シンはあまりの痛みに、言葉にならない悲鳴を上げて、頭を押さえて床に蹲った。
「いてぇ! 爺さん何しやがる!」
頭に出来た瘤を摩りながら、憤慨するシンを宥めながらゾルターンは月光の効果を説明する。
「はっはっは、お主が悪い。簡単に眩惑されおってからに。眩惑から目を覚まさせるには強い衝撃を与えるのが一番じゃ。それでシン、お主は何を見た?」
未だ痛む頭を摩りつつ、シンは答える。
「剣が、曲がったり伸びたり、それに切っ先が二本にも三本にも見えた。これが月光の効果……ゾル爺の言う眩惑の効果か?」
「そうじゃ、剣を見た者を眩惑するという極めて強力な効果じゃ。だが、強い意志を持つ者や命の無い者には効かぬ。一度眩惑されてしまうと、時間が経つか先程のように強い衝撃や痛みを感じるまで解けぬ。それより、嬢ちゃんの方が拙いな」
レオナは剣を握ったまま床にへたり込み、ぜぃぜぃと息を荒げている。
「レオナ!」
直ぐにエリーが駆け寄ってその背を摩る。
「だ、大丈夫……少し……いえ、かなりの量のマナを持っていかれたわ……それだけよ……」
青い顔をしながらよろよろと立ち上がったレオナは、月光の刀身を暫し見つめた後、剣を鞘へと納めた。
ゾルターンは魔眼の魔法で、一部始終を見ていた。
「ふ~む、どうやら一気に半分近くのマナを使ったせいじゃろう。凄まじく効率の悪い武器じゃのぅ、まぁ効果が強力であるからにして、致しかたのないことか」
「じ、爺さん、俺の剣は? 俺の剣にはそういう強力な効果は付いてないのか?」
クラウスは慌てて部屋に戻ると、自分の剣を引っ提げて戻って来て、ゾルターンに見せた。

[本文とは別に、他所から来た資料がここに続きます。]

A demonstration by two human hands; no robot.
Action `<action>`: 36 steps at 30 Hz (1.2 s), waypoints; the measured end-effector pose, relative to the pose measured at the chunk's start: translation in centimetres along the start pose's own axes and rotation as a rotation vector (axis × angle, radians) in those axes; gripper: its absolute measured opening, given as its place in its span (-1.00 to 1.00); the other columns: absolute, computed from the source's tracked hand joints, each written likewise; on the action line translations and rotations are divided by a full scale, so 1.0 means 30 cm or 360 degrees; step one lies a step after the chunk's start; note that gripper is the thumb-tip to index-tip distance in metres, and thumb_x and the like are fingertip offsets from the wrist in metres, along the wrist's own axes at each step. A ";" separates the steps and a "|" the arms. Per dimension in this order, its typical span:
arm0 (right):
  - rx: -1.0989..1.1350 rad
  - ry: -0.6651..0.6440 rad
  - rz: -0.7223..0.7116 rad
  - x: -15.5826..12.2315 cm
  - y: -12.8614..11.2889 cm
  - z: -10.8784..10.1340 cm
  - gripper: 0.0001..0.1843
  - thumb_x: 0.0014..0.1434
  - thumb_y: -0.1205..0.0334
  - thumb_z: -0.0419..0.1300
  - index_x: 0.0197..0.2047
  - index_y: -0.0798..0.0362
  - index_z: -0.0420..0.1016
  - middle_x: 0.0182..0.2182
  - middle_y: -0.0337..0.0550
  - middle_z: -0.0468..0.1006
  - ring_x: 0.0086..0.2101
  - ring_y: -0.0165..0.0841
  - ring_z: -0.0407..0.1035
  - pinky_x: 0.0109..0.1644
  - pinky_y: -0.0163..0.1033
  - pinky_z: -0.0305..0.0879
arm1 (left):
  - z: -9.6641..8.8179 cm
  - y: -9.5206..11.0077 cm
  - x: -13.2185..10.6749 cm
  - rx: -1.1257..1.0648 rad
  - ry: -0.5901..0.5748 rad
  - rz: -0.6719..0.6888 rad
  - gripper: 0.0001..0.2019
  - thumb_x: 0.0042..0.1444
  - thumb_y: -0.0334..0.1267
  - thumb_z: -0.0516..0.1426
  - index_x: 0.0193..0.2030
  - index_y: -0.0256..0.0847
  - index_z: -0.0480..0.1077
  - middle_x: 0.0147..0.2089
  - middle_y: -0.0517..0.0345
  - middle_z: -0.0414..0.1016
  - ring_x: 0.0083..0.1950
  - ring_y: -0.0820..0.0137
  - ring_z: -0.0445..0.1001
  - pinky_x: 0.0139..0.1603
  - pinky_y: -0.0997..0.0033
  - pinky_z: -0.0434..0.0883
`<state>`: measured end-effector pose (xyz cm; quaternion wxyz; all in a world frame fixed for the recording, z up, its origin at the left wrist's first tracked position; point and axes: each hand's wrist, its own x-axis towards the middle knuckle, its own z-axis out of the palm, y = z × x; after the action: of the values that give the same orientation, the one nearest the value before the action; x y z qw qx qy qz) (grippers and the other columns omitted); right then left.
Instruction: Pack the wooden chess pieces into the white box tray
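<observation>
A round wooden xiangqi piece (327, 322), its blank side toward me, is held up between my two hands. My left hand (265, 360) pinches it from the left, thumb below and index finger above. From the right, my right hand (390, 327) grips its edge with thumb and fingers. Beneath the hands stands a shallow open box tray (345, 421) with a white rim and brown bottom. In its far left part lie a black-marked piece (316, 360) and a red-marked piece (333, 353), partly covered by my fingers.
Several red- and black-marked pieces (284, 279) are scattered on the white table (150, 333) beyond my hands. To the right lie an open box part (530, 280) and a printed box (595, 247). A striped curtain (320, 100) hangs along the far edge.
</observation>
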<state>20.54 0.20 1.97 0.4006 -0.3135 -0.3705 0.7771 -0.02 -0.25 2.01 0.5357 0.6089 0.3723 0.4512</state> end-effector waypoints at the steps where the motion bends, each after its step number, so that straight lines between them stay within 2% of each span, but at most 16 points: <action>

ゾルターンはクラウスのその行動に、笑いを堪えることが出来ずに、くっくっくと口の端から声を漏らす。
「どれ、ほぅ……業物じゃな、そなたのような坊主には惜しいくらいの。剛力と聖、硬化に軽量、至れり尽くせりじゃな。マナを通すことで発動する付与魔法は無いが、売れば金貨百はくだらぬ一品じゃな」
自身の愛剣を褒められたクラウスは、鼻高々。その喜びを隠そうともせずに嬉しげな歓声を上げる。

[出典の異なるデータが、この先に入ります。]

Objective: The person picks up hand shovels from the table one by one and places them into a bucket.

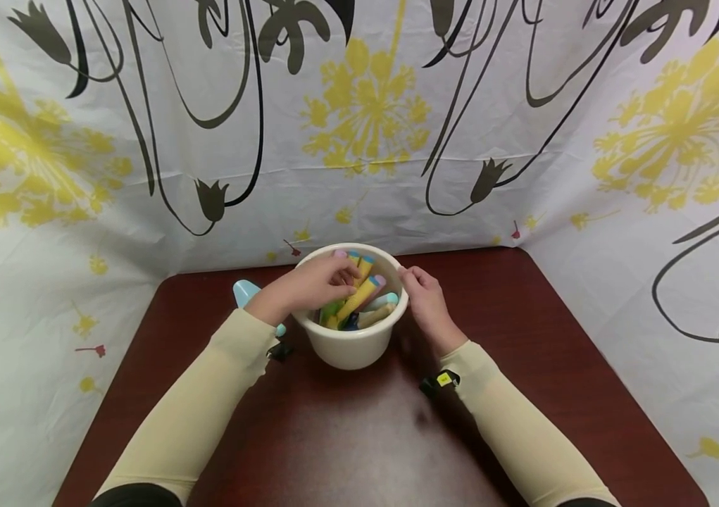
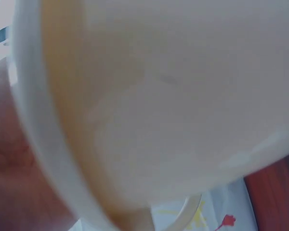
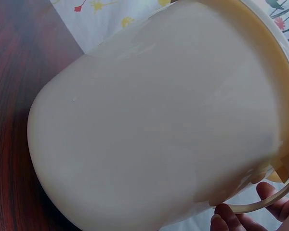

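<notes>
A cream-white bucket (image 1: 349,352) stands upright on the dark red-brown table, filled with yellow tube-like pieces (image 1: 359,299) with blue ends and other coloured pieces. My left hand (image 1: 321,282) reaches over the bucket's left rim, its loosely bent fingers among the yellow pieces; no piece is plainly held. At the right rim, my right hand (image 1: 425,303) grips the bucket's loop handle (image 3: 260,206), with fingers (image 3: 226,219) curled around it. In the left wrist view, the bucket wall (image 2: 183,106) hides the left fingertips.
A light blue object (image 1: 245,291) lies on the table left of the bucket, partly covered by the left wrist. Patterned white cloth (image 1: 359,141) hangs behind and on both sides of the table (image 1: 346,436).
</notes>
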A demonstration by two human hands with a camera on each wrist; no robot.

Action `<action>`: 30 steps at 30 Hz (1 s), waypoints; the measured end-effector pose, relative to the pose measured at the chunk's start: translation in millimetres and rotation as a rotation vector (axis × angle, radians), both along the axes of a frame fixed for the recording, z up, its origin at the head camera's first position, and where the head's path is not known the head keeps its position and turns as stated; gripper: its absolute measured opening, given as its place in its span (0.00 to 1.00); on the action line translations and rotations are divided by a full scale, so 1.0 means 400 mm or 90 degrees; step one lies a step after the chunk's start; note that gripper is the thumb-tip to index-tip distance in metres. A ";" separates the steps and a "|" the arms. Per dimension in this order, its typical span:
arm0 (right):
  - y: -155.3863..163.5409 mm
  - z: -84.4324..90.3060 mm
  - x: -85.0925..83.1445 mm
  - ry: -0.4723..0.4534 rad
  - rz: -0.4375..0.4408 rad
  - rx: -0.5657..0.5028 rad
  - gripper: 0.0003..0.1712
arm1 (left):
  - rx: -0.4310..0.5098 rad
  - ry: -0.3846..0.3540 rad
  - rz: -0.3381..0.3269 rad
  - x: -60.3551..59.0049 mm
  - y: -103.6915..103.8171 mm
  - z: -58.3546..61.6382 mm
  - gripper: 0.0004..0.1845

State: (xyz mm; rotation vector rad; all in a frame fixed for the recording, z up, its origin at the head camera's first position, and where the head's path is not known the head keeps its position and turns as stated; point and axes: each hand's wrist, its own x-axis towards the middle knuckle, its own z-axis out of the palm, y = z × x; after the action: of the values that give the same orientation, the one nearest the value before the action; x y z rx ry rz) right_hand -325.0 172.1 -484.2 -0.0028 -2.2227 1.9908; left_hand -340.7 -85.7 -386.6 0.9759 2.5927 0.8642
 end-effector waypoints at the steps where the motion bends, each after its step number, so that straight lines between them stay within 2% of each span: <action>1: 0.001 0.000 0.000 -0.001 0.001 0.000 0.29 | 0.011 0.001 0.006 0.001 -0.009 0.005 0.18; 6: 0.003 -0.002 -0.001 0.000 0.000 0.003 0.29 | 0.055 0.042 0.071 0.011 -0.062 0.031 0.16; 10: 0.001 -0.001 -0.002 0.001 -0.003 0.006 0.29 | 0.089 0.073 0.146 0.016 -0.112 0.030 0.13; 16: 0.001 0.002 0.001 0.002 -0.001 0.007 0.29 | 0.137 0.088 0.225 0.028 -0.188 -0.022 0.11; 20: 0.002 0.002 0.001 0.005 0.002 0.006 0.30 | 0.160 0.128 0.257 0.037 -0.236 -0.062 0.09; 22: 0.003 0.001 0.001 0.007 0.004 0.006 0.30 | 0.163 0.133 0.271 0.040 -0.259 -0.080 0.09; 27: 0.005 0.002 0.003 0.007 0.012 0.002 0.29 | 0.126 0.096 0.303 0.044 -0.305 -0.124 0.10; 30: 0.006 0.003 0.003 -0.003 0.016 0.001 0.27 | 0.094 0.088 0.308 0.040 -0.327 -0.157 0.10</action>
State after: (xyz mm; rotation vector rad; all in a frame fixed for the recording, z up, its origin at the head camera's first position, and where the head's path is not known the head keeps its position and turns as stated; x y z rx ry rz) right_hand -323.6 174.6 -482.9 0.0208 -2.2373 2.0036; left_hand -324.8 -216.7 -449.2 0.4485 2.9765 1.1479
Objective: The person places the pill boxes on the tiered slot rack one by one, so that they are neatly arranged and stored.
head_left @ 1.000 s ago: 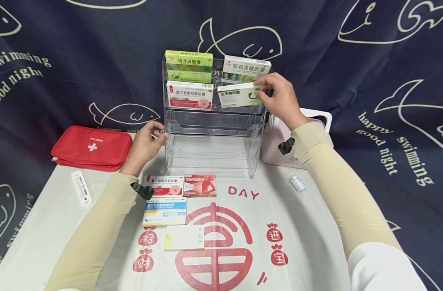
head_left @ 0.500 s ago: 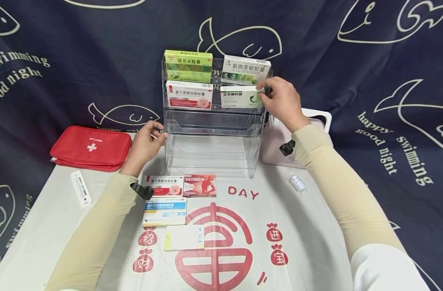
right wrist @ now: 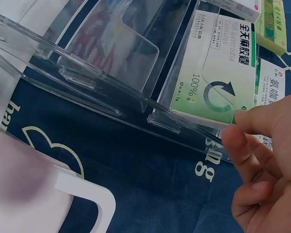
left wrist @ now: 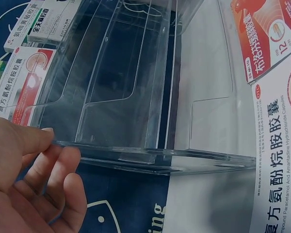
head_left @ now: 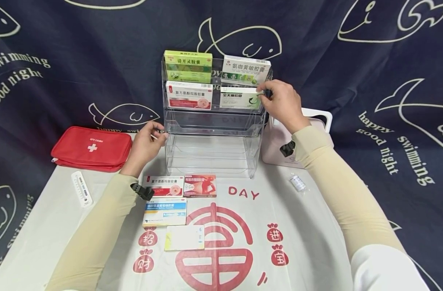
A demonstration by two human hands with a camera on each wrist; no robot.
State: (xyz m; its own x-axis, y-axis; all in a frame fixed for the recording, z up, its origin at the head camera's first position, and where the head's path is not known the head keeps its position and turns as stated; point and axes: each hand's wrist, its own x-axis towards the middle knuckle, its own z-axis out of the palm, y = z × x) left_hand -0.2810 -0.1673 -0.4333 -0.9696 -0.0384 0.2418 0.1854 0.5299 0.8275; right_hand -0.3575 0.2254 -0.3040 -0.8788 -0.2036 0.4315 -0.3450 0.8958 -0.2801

息を落ち着かせたレオナが前に出て、ゾルターンを見つめる。
「つかぬことをお伺いいたしますが、あなた様は筆頭魔導士のゾルターン様であらせられますか?」
「昔のことじゃ、今は碧き焔のゾルターンじゃて、な」
レオナの問いかけにそう答え、シンに向かってウインクをする。
「ゾル爺は魔法だけでなく色々な事に精通している。クラウス、お前は魔法は使えないが、魔法を使われた時の対処法などを教えて貰え。きっと役に立つはずだ」
シンにそう言われたクラウスは一瞬にして気を引き締め、ゾルターンに頭を下げて師事を乞う。
「なんの、儂とてシンに教えを乞う身。互いに教え合い競い合い高め合う。それで良い」
若い彼らを見て、ゾルターンは助言者として己の立ち位置を知る。
――――久しぶりに血が滾ってきよるわい。この者達に儂の全てを教えるのも悪くはないのぅ。